Your instructions
From the listing below, extract every line in which the word "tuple" appears.

Data records
┌──

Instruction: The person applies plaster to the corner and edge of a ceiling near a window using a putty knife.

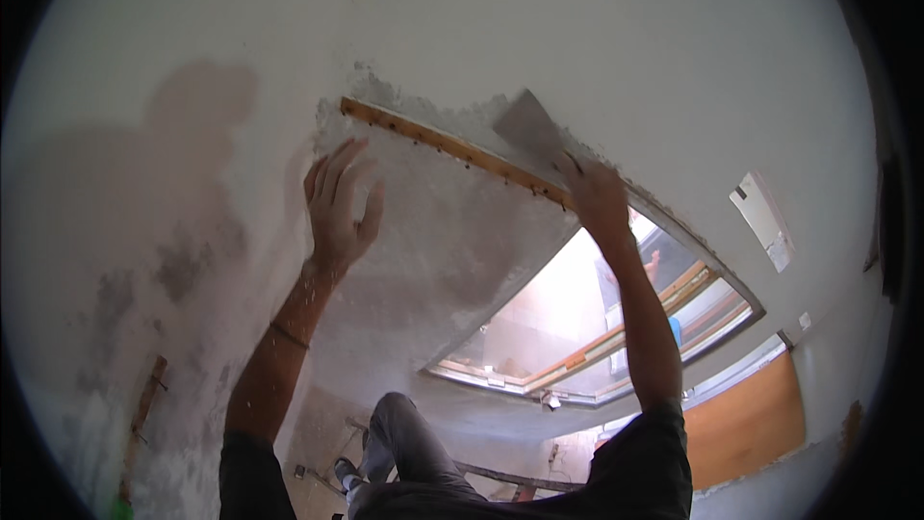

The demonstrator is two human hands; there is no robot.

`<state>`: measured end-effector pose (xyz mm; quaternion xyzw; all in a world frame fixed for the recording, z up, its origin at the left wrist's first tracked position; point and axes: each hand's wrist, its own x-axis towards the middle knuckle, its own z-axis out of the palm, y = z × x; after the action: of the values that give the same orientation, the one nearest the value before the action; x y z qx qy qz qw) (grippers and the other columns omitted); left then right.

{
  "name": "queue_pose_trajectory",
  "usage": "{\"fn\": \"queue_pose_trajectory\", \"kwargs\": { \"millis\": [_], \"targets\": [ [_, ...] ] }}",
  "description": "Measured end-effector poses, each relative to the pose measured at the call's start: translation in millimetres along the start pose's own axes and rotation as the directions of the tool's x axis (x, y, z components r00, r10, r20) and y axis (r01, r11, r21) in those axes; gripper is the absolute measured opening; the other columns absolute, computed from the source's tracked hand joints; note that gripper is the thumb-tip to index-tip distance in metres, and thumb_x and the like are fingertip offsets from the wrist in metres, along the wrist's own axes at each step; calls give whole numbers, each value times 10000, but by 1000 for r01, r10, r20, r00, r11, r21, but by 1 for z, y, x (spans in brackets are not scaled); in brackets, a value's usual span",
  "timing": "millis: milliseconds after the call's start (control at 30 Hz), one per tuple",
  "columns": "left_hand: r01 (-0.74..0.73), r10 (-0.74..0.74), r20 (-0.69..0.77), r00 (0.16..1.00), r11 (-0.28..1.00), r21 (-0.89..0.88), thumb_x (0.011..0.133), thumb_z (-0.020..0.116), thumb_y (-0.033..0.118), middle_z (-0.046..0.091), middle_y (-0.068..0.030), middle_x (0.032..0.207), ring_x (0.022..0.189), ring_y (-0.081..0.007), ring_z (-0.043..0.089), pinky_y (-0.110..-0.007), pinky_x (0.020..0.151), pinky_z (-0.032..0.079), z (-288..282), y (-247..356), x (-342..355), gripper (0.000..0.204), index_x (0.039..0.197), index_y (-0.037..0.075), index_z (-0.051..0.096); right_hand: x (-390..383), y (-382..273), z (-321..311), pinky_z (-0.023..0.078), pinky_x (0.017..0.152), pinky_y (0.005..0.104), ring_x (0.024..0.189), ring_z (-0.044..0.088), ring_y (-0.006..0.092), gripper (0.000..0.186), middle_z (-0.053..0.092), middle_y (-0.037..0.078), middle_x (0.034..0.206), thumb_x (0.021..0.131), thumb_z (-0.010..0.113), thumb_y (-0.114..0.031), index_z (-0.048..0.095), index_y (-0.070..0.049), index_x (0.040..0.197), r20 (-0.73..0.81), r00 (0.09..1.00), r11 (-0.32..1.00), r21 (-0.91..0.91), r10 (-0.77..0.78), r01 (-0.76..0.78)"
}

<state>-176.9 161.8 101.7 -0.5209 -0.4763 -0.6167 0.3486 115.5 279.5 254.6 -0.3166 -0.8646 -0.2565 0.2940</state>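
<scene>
A brown wooden strip (443, 143) with several small dark pegs or nails along its lower edge slants across the pale wall, over rough grey plaster. My right hand (599, 197) grips a wide, flat-bladed putty knife (529, 125) beside the strip's right end. Its blade lies against or close to the wall just above the strip; the handle is hidden in my fingers. My left hand (337, 202) is raised below the strip's left end, fingers spread, holding nothing. Whether its fingertips touch the wall I cannot tell.
A window (575, 360) with wooden bars is set in the wall under my right arm. Further right are a white rectangular panel (767, 219) and an orange-brown board (749, 409). Another narrow strip with nails (144, 414) is at lower left. Grey-trousered legs (414, 443) show below me.
</scene>
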Motion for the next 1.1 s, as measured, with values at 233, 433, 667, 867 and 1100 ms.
{"fn": "queue_pose_trajectory", "kwargs": {
  "millis": [233, 433, 667, 867, 1100],
  "targets": [
    [-162, 158, 67, 985, 985, 54, 864, 640, 160, 640, -70, 1037, 1002, -243, 606, -409, 925, 400, 9, -21, 61, 172, 1019, 96, 604, 9, -14, 5, 511, 707, 493, 750, 644, 415, 418, 658, 238, 823, 954, 535, -406, 684, -16, 931, 100, 986, 991, -17, 133, -132],
    [-182, 141, 264, 954, 974, 136, 879, 643, 182, 632, -30, 851, 835, -202, 616, -364, 867, 416, -6, -50, 102, 108, 936, 93, 620, 38, -44, 34, 525, 730, 473, 827, 653, 401, 423, 650, 244, 815, 953, 548, -383, 672, 20, 918, -68, 995, 997, -29, -75, 73],
    [-343, 229, 474, 850, 924, 170, 877, 655, 169, 619, -28, 820, 791, -202, 600, -359, 863, 433, -56, -62, 146, 111, 955, 97, 624, 11, -38, 1, 505, 684, 478, 772, 640, 387, 275, 660, 165, 801, 946, 546, -306, 679, -72, 1003, 79, 992, 993, 50, 102, -106],
    [-361, 183, 554, 812, 904, 230, 839, 691, 142, 582, -24, 758, 792, -195, 568, -364, 866, 432, -64, -59, 137, 121, 917, 94, 612, -46, -53, 4, 445, 543, 362, 549, 611, 278, 303, 602, 189, 641, 950, 590, -301, 674, -10, 943, 119, 896, 710, 569, 428, -415],
    [-491, 205, 644, 737, 817, 302, 843, 675, 170, 589, -30, 757, 777, -194, 575, -387, 909, 424, -62, -60, 125, 109, 887, 85, 623, -88, -42, 36, 307, 408, 227, 428, 416, 58, 353, 503, 17, 539, 997, 510, -286, 610, 12, 837, 242, 845, 357, 826, 476, -437]
  ]
}}
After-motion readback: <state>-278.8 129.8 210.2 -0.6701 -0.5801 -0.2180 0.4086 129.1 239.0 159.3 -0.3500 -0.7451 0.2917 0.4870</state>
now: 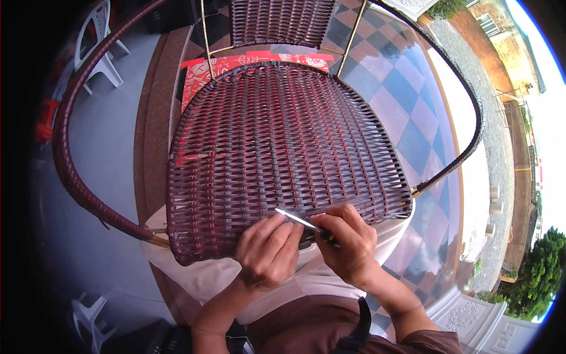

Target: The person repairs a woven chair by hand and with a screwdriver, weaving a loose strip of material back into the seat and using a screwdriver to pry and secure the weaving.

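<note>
A dark reddish-brown woven wicker chair point(283, 135) lies in front of me, its seat's near edge over my lap. My right hand point(349, 242) is closed around the dark handle of a slim tool with a bright, narrow metal blade point(295, 219). The blade points left and away, its tip just over the weave near the front edge. My left hand point(269, 248) is curled over that edge beside the tip, fingers together on the strands. Its thumb is hidden. The exact kind of tool cannot be made out.
Looping wicker armrests point(73, 165) curve out on both sides of the seat. Beyond the seat is the woven backrest point(282, 23), on thin metal rods. Red printed sheeting point(197, 79) lies beneath, over checkered tiles point(404, 94). A white plastic chair point(97, 44) stands far left.
</note>
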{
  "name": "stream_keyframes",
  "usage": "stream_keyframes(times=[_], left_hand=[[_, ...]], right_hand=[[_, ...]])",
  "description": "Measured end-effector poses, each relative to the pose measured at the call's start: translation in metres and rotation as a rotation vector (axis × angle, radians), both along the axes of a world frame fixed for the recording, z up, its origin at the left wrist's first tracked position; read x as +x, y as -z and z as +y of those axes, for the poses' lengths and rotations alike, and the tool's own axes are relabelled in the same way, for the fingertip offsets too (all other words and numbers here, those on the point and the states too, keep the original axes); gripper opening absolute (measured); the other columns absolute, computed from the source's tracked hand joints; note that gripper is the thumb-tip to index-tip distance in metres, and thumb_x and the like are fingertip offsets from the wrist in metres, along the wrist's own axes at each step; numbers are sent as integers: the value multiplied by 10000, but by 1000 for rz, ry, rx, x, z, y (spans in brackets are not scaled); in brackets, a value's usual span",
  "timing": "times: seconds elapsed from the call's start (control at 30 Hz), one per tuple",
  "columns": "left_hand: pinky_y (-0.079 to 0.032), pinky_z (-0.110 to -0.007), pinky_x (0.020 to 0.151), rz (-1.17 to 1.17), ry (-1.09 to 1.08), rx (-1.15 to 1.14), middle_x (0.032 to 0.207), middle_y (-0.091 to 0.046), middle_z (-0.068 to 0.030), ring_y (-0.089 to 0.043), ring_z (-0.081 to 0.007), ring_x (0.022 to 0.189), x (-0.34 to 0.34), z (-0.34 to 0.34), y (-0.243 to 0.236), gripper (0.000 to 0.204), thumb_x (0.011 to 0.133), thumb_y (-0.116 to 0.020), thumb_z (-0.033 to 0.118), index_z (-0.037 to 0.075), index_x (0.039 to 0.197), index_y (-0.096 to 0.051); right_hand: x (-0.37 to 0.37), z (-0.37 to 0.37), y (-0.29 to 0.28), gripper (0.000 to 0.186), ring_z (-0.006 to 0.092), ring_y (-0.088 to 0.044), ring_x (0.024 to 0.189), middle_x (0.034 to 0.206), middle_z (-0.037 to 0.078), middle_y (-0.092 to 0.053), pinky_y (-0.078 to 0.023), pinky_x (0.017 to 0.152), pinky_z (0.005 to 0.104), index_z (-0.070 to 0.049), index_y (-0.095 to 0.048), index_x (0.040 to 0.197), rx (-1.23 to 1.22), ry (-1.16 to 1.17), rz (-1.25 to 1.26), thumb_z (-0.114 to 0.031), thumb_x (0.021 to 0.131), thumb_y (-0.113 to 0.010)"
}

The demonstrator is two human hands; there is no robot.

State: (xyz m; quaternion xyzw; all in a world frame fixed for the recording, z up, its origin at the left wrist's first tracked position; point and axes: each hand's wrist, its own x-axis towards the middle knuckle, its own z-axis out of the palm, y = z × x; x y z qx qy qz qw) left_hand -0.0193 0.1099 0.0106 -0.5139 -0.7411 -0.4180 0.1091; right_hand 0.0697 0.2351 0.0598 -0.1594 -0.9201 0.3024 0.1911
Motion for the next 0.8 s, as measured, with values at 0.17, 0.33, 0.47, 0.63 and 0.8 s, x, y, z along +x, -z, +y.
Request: stream_keyframes(times=[0.17, 0.33, 0.47, 0.63, 0.8], left_hand=[[-469, -363, 752, 14, -3, 8, 854, -611, -74, -612, -237, 875, 2, 0, 5, 261, 663, -573, 24, 11, 903, -674], [-443, -363, 780, 12, -29, 6, 879, -612, -73, -603, -229, 902, 7, -4, 5, 264, 674, -571, 41, 4, 915, -671], [-420, -346, 786, 14, -54, -7, 908, -614, -71, -596, -220, 918, 11, -4, 8, 257, 696, -569, 47, 4, 929, -670], [-416, -335, 776, 16, -53, -15, 902, -616, -70, -598, -216, 915, 11, -4, 5, 255, 704, -565, 40, 7, 933, -672], [-436, -311, 776, 23, -80, -24, 855, -609, -44, -612, -184, 874, 10, -3, 1, 164, 749, -604, 65, 11, 885, -679]], right_hand=[[4, -5, 2, 275, 199, -589, 637, 841, 90, -553, -478, 492, 278, 2, -591, 912, 174, -110, 5, 26, 641, -633], [3, -10, 2, 276, 192, -578, 622, 850, 98, -550, -474, 495, 274, 12, -587, 926, 212, -133, -4, 16, 652, -623], [4, -11, 4, 281, 196, -579, 631, 861, 105, -546, -474, 500, 272, 16, -582, 930, 192, -132, -18, 21, 651, -622], [2, -9, 1, 295, 205, -581, 645, 855, 106, -542, -475, 503, 281, 18, -576, 944, 192, -129, -6, 33, 652, -613], [0, -11, 0, 290, 230, -584, 617, 807, 92, -559, -474, 490, 293, -18, -610, 868, 171, -76, 7, 45, 593, -676]])
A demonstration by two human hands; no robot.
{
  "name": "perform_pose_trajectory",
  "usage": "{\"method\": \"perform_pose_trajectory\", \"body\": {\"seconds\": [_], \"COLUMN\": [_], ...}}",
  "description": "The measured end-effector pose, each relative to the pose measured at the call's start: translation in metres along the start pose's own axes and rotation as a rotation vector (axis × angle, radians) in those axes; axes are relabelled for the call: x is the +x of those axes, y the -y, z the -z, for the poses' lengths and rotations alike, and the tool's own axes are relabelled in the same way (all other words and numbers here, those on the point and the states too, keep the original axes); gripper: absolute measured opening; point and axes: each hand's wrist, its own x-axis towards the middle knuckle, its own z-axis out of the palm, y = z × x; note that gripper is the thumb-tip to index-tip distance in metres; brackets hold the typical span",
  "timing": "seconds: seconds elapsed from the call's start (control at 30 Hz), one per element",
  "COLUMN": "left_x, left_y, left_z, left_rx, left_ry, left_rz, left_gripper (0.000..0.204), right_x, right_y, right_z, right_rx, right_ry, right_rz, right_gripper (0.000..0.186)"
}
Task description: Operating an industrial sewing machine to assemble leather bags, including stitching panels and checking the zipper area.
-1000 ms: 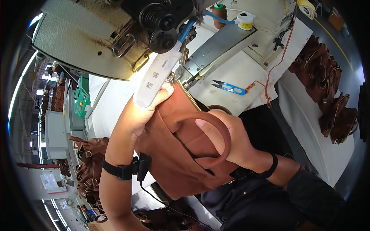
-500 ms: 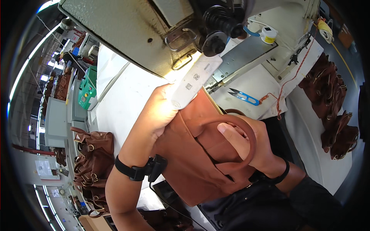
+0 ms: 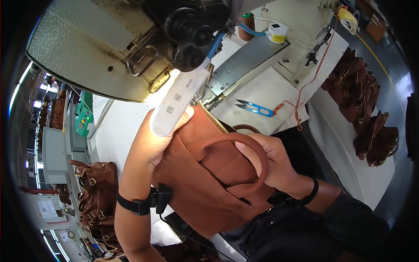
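A brown leather bag (image 3: 196, 187) lies under the sewing machine head (image 3: 100, 52), its brass zipper (image 3: 211, 118) running up to the metal parts beside a pale elongated cover (image 3: 176, 98). My left hand (image 3: 159, 142), partly hidden by that cover, grips the bag's top, thumb pressed near the zipper's upper end. My right hand (image 3: 268, 157) is closed on the bag beside its looped handle (image 3: 231, 137), thumb inside the loop. Blue-handled thread snips (image 3: 255, 109) rest on the white surface right of the zipper.
Brown bags are piled at right (image 3: 366, 109) and left (image 3: 94, 192). A thread cone (image 3: 246, 26) and small white bottle (image 3: 277, 32) stand behind the machine. A green box (image 3: 83, 115) sits at left, and a red cord (image 3: 305, 96) hangs across the right side.
The whole view shifted rightward in the picture, then back left. Both hands stay on the bag, and my left thumb shows more clearly than half a second ago.
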Motion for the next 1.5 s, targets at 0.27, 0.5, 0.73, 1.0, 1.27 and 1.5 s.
{"method": "perform_pose_trajectory", "body": {"seconds": [0.27, 0.5, 0.73, 1.0, 1.27, 1.5], "left_x": [0.008, 0.008, 0.005, 0.007, 0.01, 0.009], "left_y": [0.011, 0.011, 0.007, 0.009, 0.016, 0.013], "left_z": [0.001, 0.003, 0.001, 0.001, 0.008, 0.004], "left_rx": [-0.02, -0.062, -0.032, -0.059, -0.062, -0.04], "left_ry": [-0.044, -0.05, -0.061, -0.029, -0.022, -0.041], "left_rz": [0.045, 0.032, 0.023, 0.044, 0.056, 0.026], "left_gripper": [0.017, 0.019, 0.017, 0.019, 0.024, 0.024], "right_x": [-0.007, -0.006, -0.006, -0.002, -0.001, -0.002], "right_y": [0.014, 0.008, 0.002, 0.005, 0.007, 0.004], "right_z": [0.002, 0.006, 0.005, 0.005, 0.005, 0.004], "right_rx": [-0.111, -0.118, -0.067, 0.026, -0.063, -0.105], "right_ry": [0.082, 0.072, 0.05, 0.047, 0.054, 0.027], "right_rz": [-0.089, -0.051, -0.029, -0.092, -0.07, -0.03], "right_gripper": [0.024, 0.024, 0.02, 0.02, 0.02, 0.02]}}
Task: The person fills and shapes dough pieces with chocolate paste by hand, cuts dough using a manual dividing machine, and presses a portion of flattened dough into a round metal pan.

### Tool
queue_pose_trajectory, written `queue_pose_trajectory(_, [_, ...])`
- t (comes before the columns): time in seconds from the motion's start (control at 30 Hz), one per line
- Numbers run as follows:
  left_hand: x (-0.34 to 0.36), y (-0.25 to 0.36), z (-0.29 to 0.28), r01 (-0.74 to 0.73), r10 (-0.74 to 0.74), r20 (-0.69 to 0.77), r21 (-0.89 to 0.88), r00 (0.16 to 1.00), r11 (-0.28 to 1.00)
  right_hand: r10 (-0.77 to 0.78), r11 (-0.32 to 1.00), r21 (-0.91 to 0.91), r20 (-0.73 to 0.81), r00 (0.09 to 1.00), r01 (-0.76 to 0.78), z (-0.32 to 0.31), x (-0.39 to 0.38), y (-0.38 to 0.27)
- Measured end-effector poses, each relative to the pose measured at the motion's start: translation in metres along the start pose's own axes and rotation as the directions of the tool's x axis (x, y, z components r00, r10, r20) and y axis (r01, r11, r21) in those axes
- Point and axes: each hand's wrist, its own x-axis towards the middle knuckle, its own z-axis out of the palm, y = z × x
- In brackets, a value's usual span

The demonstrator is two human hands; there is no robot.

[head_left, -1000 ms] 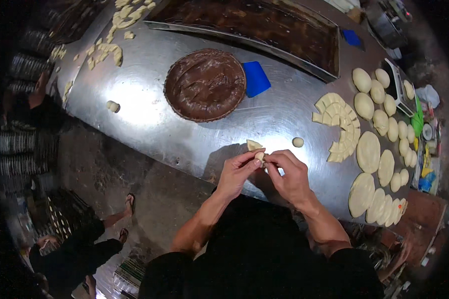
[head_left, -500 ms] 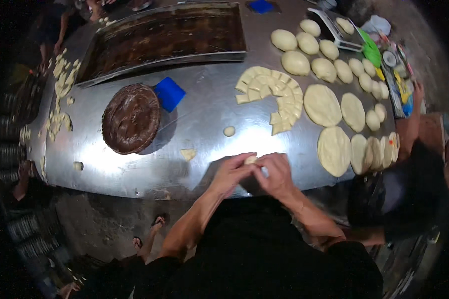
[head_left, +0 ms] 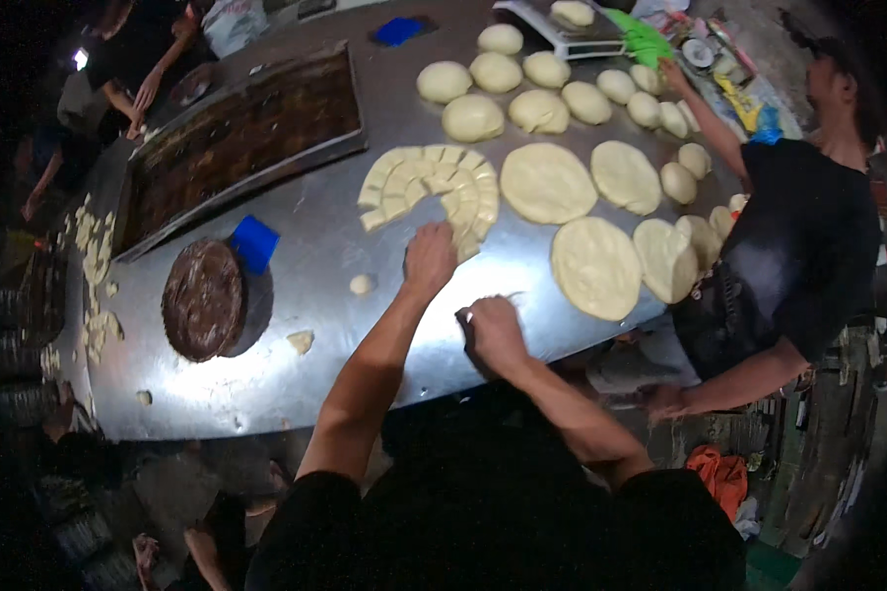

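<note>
A flat sheet of dough (head_left: 394, 179), cut into small blocks in a curved fan shape, lies on the metal table. My left hand (head_left: 431, 258) reaches to the inner lower edge of this dough, its fingers curled downward; the fingertips and anything between them are hidden. Nearer to me, my right hand (head_left: 498, 335) is closed just above the table, and its contents cannot be made out. To the left of my hands lie a small dough ball (head_left: 362, 285) and a flat dough scrap (head_left: 301, 342).
Flattened dough rounds (head_left: 548, 184) and several dough balls (head_left: 473, 118) cover the right side. On the left are a round brown-coated pan (head_left: 204, 300), a blue scraper (head_left: 255, 244) and a long tray (head_left: 237, 138). A co-worker (head_left: 788, 246) stands close on the right.
My hands, which worked together on a small dough piece, have parted. The left has moved forward to the cut dough; the right stays near me. The view has turned toward the right.
</note>
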Motion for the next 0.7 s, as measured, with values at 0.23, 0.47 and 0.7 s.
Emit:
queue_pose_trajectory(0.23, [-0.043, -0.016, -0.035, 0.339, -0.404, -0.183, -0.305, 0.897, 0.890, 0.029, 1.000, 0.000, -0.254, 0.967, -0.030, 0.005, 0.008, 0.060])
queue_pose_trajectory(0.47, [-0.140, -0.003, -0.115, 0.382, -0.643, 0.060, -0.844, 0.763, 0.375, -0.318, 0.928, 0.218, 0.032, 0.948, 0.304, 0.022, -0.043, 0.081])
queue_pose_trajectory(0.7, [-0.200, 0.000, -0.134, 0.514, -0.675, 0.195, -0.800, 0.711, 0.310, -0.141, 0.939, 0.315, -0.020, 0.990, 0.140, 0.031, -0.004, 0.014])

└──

Final answer
  "timing": "millis: milliseconds after the call's start (control at 30 Hz), one per tuple",
  "timing": "times: seconds elapsed from the call's start (control at 30 Hz), one per tuple",

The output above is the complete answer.